Niemand wird bestreiten, dass Österreich eine veritable Regierungskrise zu ertragen hat. Nicht sehr amüsant für die Bürger. Aber immerhin gibt es jetzt erste Anzeichen dafür, dass die Koalitionsparteien sich zusammenreißen und - bei allen weltanschaulichen Differenzen - im Finanz-, Wirtschafts- und Strukturbereich doch noch ein Reformpaket schnüren.

Das werden viele im Erfolgsfall erst recht wieder als sozialpartnerschaftliche und großkoalitionäre Mauschelei empfinden.

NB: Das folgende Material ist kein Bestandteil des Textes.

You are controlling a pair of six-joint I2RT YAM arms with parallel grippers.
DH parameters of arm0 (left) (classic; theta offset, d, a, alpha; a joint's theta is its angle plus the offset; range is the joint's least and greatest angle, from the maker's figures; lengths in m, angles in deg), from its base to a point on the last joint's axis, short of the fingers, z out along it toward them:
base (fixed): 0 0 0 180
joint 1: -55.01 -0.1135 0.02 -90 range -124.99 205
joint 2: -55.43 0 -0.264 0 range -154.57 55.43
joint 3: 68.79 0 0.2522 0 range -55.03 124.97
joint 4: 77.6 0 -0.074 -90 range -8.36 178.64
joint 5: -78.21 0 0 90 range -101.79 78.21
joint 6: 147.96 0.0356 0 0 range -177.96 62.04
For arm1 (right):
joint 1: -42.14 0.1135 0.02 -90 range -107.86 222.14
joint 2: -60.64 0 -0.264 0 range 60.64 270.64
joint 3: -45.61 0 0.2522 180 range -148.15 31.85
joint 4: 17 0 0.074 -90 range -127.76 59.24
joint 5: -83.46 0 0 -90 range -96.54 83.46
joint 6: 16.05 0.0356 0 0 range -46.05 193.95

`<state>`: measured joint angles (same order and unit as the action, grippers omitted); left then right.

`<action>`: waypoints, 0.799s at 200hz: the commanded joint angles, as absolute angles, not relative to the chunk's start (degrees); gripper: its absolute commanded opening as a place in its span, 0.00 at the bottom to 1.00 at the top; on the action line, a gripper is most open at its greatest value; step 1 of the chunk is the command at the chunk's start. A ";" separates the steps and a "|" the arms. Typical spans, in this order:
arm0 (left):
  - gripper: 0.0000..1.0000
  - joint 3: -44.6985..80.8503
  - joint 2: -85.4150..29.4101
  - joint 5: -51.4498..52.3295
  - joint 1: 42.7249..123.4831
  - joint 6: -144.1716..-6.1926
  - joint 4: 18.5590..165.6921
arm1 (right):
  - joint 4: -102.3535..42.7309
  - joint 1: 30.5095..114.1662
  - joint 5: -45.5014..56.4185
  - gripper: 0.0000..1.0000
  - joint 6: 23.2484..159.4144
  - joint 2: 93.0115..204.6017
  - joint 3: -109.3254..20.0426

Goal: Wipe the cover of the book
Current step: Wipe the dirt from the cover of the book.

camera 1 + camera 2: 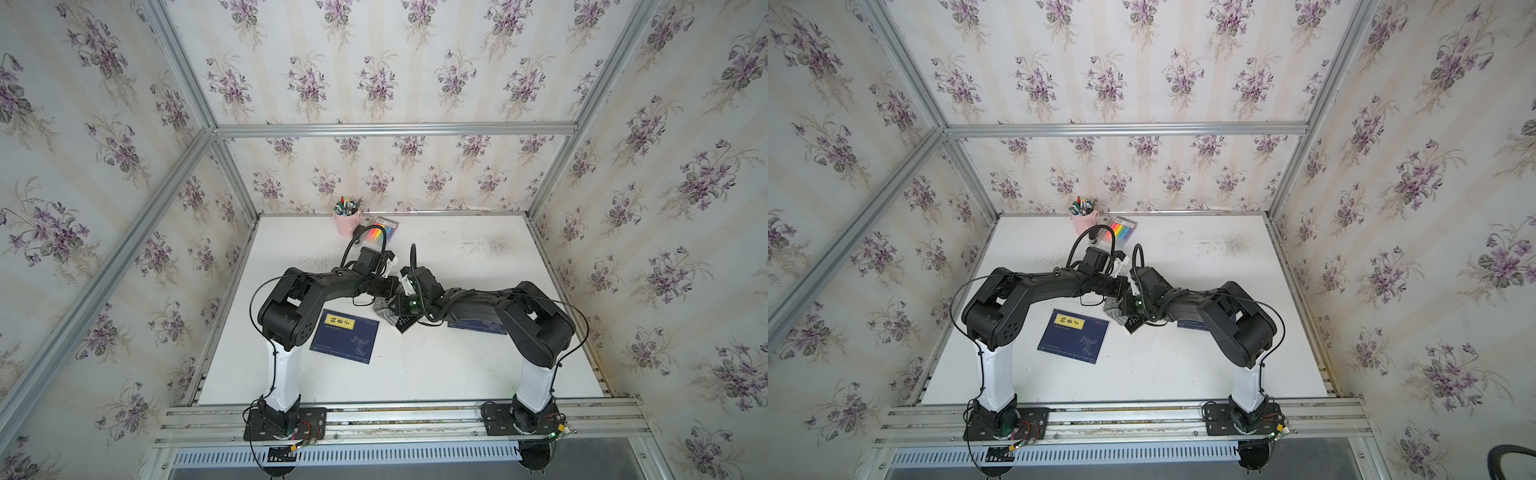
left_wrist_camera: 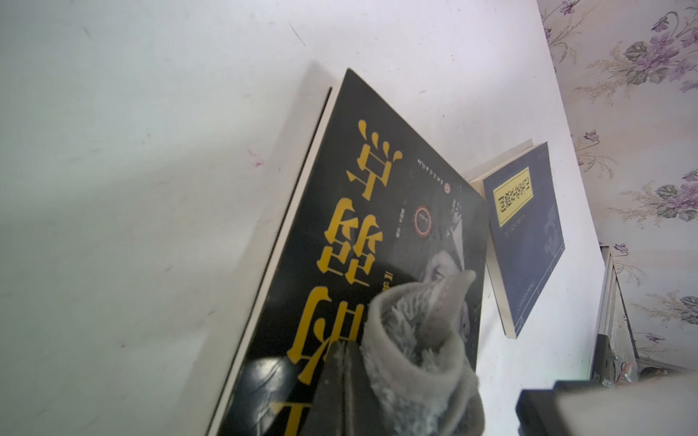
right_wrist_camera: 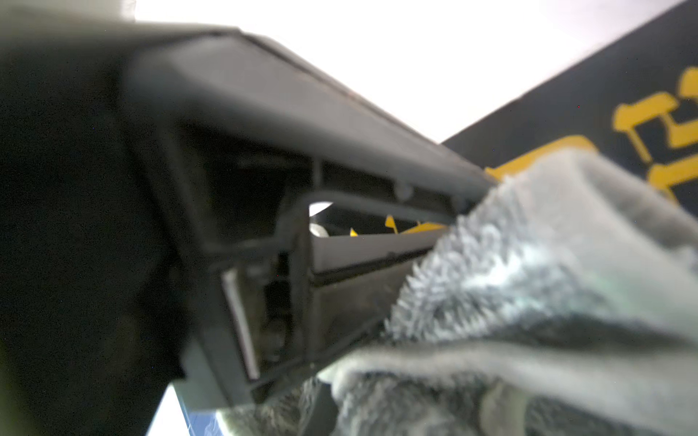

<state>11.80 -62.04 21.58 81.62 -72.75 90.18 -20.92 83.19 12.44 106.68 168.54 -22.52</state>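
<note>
Left hand: closed on grey cloth, over the black book.
Right hand: closed, tips at the cloth; grip unclear.
Black book: flat on bench.

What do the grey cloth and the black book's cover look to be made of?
The grey cloth looks like soft microfibre or fleece: it has a fuzzy pile and a smoother stitched hem. The black book cover is probably coated card with a fairly glossy finish: a pale reflection lies on it, and cream page edges show beside it.
</note>
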 commanded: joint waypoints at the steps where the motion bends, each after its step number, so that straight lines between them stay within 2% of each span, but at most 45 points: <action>1: 0.00 10.56 -63.39 13.04 81.81 -72.20 78.54 | -28.87 81.06 12.00 0.00 104.18 167.60 -20.96; 91: 0.00 9.88 -62.56 13.26 81.82 -71.76 78.57 | -33.44 68.78 11.79 0.00 99.04 168.39 -24.85; 160: 0.00 9.48 -62.08 13.26 81.82 -71.58 78.51 | -36.67 65.17 10.97 0.00 96.54 171.99 -30.60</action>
<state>10.44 -60.95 19.89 81.92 -72.51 91.85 -31.54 65.69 15.70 98.31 170.72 -29.54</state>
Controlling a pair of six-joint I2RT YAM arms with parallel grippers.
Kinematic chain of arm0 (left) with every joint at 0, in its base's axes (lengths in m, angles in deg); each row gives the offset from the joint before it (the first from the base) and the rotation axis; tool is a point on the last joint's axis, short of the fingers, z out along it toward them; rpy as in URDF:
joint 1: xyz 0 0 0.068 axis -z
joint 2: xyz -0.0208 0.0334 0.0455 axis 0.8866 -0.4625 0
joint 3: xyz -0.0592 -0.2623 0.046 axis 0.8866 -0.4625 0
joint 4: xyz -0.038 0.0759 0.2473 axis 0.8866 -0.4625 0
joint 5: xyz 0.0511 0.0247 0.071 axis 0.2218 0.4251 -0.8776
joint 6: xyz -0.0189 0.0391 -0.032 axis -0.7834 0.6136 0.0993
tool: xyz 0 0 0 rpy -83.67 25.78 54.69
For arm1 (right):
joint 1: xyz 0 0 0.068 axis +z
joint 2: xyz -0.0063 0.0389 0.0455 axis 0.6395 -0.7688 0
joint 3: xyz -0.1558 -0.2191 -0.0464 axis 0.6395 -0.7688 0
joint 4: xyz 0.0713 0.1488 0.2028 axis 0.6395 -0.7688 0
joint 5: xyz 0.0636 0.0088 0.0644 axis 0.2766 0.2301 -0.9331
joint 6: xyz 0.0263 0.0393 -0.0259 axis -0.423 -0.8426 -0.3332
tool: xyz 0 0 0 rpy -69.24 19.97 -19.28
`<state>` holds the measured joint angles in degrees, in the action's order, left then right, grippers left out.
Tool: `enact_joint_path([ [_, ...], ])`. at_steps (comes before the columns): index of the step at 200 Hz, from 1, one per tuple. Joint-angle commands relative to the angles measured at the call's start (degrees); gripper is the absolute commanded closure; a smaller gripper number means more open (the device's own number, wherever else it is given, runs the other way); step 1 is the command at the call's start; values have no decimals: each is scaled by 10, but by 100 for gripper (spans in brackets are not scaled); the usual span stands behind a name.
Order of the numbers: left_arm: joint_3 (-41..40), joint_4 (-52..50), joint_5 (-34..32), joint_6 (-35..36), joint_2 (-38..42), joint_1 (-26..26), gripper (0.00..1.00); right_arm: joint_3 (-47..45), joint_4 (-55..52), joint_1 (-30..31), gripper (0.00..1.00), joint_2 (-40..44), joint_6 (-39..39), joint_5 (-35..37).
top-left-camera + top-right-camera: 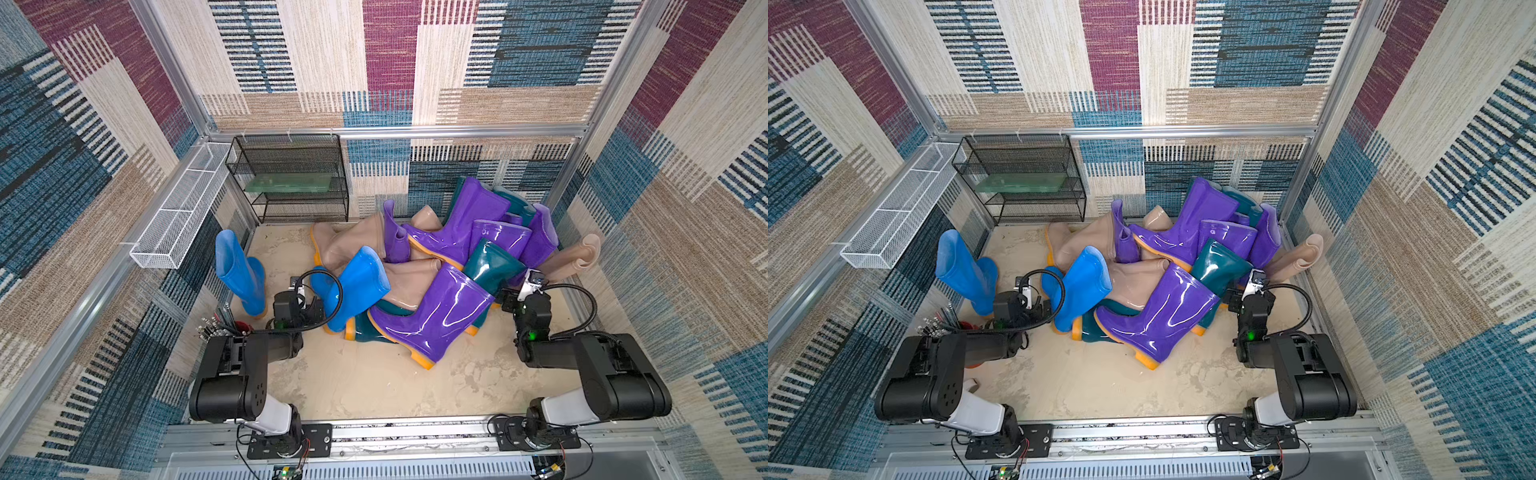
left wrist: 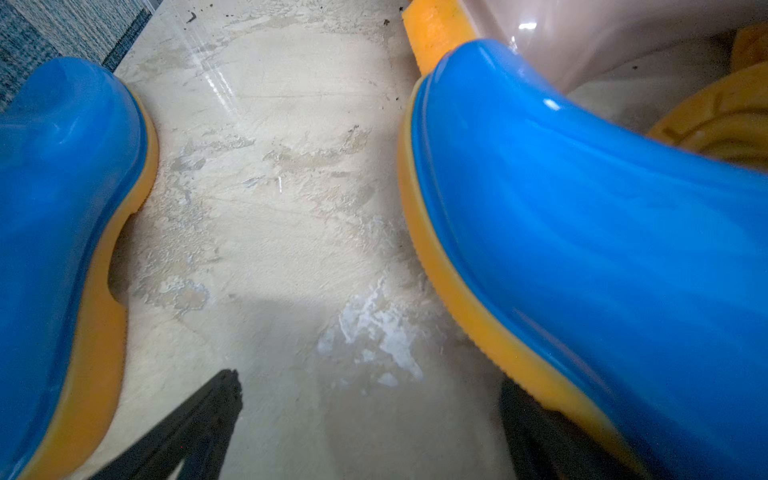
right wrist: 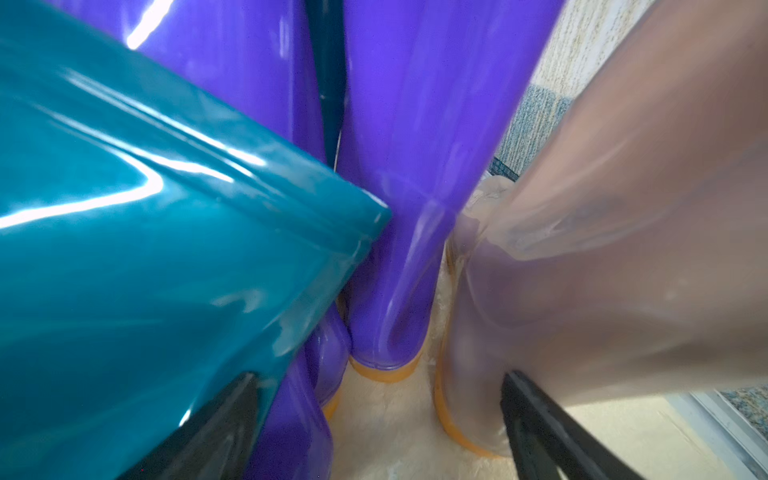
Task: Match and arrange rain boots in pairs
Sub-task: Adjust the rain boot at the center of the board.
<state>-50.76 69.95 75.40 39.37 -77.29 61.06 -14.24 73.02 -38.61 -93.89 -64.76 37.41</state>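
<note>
Left gripper, jaws spread and empty, hangs low between two blue boots. In a top view the upright blue boot stands centre-left. The leaning blue boot is just right of it, nearest this arm.

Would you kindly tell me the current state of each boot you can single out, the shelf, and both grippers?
standing blue boot: upright, apart from the heap.
second blue boot: tilted, leaning on the heap.
front purple boot: tipped over, atop the heap.
black wire shelf: no boots on it.
left gripper: open, empty, between the blue boots.
right gripper: open, empty, facing the heap.
</note>
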Motion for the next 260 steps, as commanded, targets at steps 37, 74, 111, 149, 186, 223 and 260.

Aber was sonst sollen sie denn tun? Sie haben keine Alternative. Denn fast noch schlimmer als die derzeitige Koalitionskrise ist die Oppositionskrise. Das geht im Gedonner des Steuerstreits bisher etwas unter. Die parlamentarische Opposition erscheint indisponiert, ideenlos und/oder schwach.

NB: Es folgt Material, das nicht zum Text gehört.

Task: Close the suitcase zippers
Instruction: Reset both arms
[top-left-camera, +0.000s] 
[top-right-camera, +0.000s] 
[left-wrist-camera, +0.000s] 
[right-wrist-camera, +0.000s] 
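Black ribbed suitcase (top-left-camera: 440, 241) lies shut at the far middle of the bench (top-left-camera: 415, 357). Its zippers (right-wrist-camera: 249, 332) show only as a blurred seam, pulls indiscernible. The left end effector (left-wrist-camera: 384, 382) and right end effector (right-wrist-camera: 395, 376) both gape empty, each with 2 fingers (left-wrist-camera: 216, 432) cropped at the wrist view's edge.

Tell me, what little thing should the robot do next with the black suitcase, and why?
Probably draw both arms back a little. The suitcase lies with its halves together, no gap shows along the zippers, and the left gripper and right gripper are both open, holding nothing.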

Würden die Herren Westenthaler und Grosz nicht hin und wieder im Fernsehen auftreten, man könnte meinen, das BZÖ gibt es gar nicht. Die FPÖ? Der immer gleiche Anti-Anti-Anti-Schmäh, oft gepaart mit rassistischen Untertönen.

Am deutlichsten aber zeigt sich der strategische Mangel bei den Grünen, die in Niederösterreich nicht ganz zufällig untergegangen sind. Die jüngsten Äußerungen der Parteispitze sprechen für sich. Vizechefin Eva Glawischnig: Sollten ÖVP und SPÖ bis Ende Juni (!) keine Ergebnisse liefern, würden die Grünen "im Juli bei der letzten Nationalratssitzung vor der Sommerpause (!) in die Offensive gehen". Na bum! Da fürchten Rot und Schwarz sich heute schon, Mitte März. Man glaubt, das ist ein Witz, aber Frau Glawischnig meint das offenbar ernst.

Übertroffen wird sie nur von Parteichef Van der Bellen in den Salzburger Nachrichten: "Wir streben entweder Rot-Grün oder Schwarz-Grün an, das sage ich ganz offen." Klare Worte! Bei so viel Entweder-und-oder-sowohl-als-auch-bzw.-doch-nicht-Opposition wirkt Rot-Schwarz richtiggehend frisch entschlossen. (Thomas Mayer/DER STANDARD, Printausgabe, 22.3.2008)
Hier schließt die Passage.